The Imaging X-ray Polarimetry Explorer (IXPE), an international collaboration between NASA and the Italian Space Agency (ASI), has captured an image of Cassiopeia A, the youngest known supernova remnant in our Milky Way Galaxy.
This IXPE image maps the intensity of X-rays coming from Cassiopeia A; colors ranging from cool purple and blue to red and hot white correspond with the increasing brightness of the X-rays; the image was created using X-ray data collected by IXPE between January 11 and 18, 2022. Image credit: NASA / ASI / IXPE.
IXPE is NASA’s first mission dedicated to measuring the polarization of X-rays from the most extreme and mysterious objects in the Universe: supernova remnants, supermassive black holes, and dozens of other high-energy objects.
The observatory launched December 9, 2021 on a SpaceX Falcon 9 rocket from NASA’s Kennedy Space Center in Florida.
It now orbits 600 km (370 miles) above Earth’s equator and all its instruments are functioning well.
IXPE builds on and complements the scientific discoveries of other telescopes, including NASA’s Chandra X-ray Observatory.
It carries three state-of-the-art space telescopes with special sensitive detectors.
A key measurement that astrophysicists will make with the observatory is called polarization, a way of looking at how X-ray light is oriented as it travels through space. The polarization of light contains clues to the environment where the light originated.
IXPE’s instruments will also measure the energy, the time of arrival, and the position in the sky of the X-rays from cosmic sources.
“IXPE represents another extraordinary first,” said Dr. Thomas Zurbuchen, associate administrator for the Science Mission Directorate at NASA Headquarters.
“Together with our partners in Italy and around the world, we’ve added a new space observatory to our fleet that will shape our understanding of the Universe for years to come.”
This image of Cassiopeia A combines some of the first X-ray data collected by IXPE (shown in magenta) with high-energy X-ray data from NASA’s Chandra X-ray Observatory (shown in blue). Image credit: NASA / ASI / CXC / SAO / IXPE.
On January 11, 2022, IXPE focused its X-ray eyes on Cassiopeia A, a remnant that blew up as a supernova more than 11,000 years ago.
The shock waves from the explosion have swept up surrounding gas, heating it to high temperatures and accelerating cosmic ray particles to make a cloud that glows in X-ray light.
Other telescopes have studied Cassiopeia A before, but IXPE will allow scientists to examine it in a new way.
“The IXPE image of Cassiopeia A is as historic as the Chandra image of the same supernova remnant,” said IXPE principal investigator Dr. Martin Weisskopf, a researcher at NASA’s Marshall Space Flight Center.
“It demonstrates IXPE’s potential to gain new, never-before-seen information about Cassiopeia A, which is under analysis right now.”

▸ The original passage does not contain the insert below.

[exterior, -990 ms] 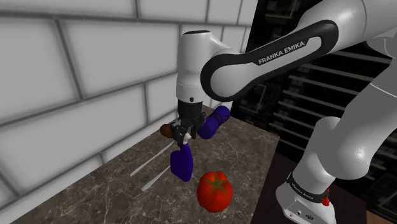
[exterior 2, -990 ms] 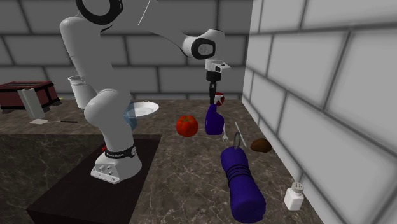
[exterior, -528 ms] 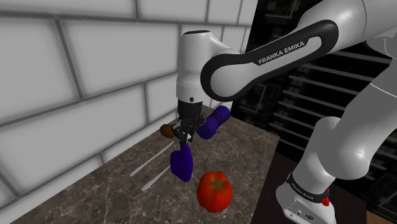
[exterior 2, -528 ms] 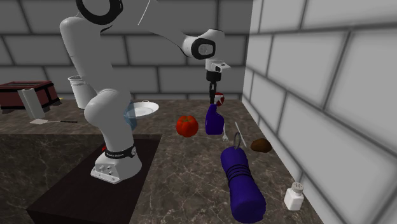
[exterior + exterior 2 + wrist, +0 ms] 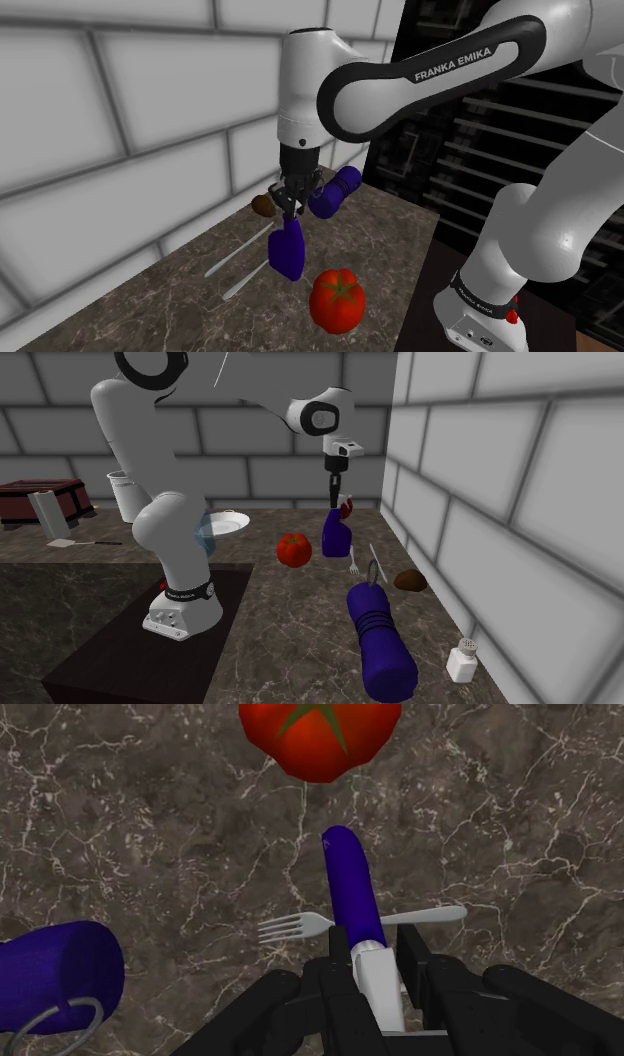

“The IXPE image of Cassiopeia A is bellissima, and we look forward to analyzing the polarimetry data to learn even more about this supernova remnant,” said Dr. Paolo Soffitta, the Italian principal investigator for IXPE at Italy’s National Institute of Astrophysics.
With polarization data from Cassiopeia A, IXPE will allow astrophysicists to see, for the first time, how the amount of polarization varies across the supernova remnant, which is about 10 light-years in diameter.
“IXPE’s future polarization images should unveil the mechanisms at the heart of this famous cosmic accelerator,” said IXPE co-investigator Dr. Roger Romani, a researcher at Stanford University.
“To fill in some of those details, we’ve developed a way to make IXPE’s measurements even more precise using machine learning techniques.”
“We’re looking forward to what we’ll find as we analyze all the data.”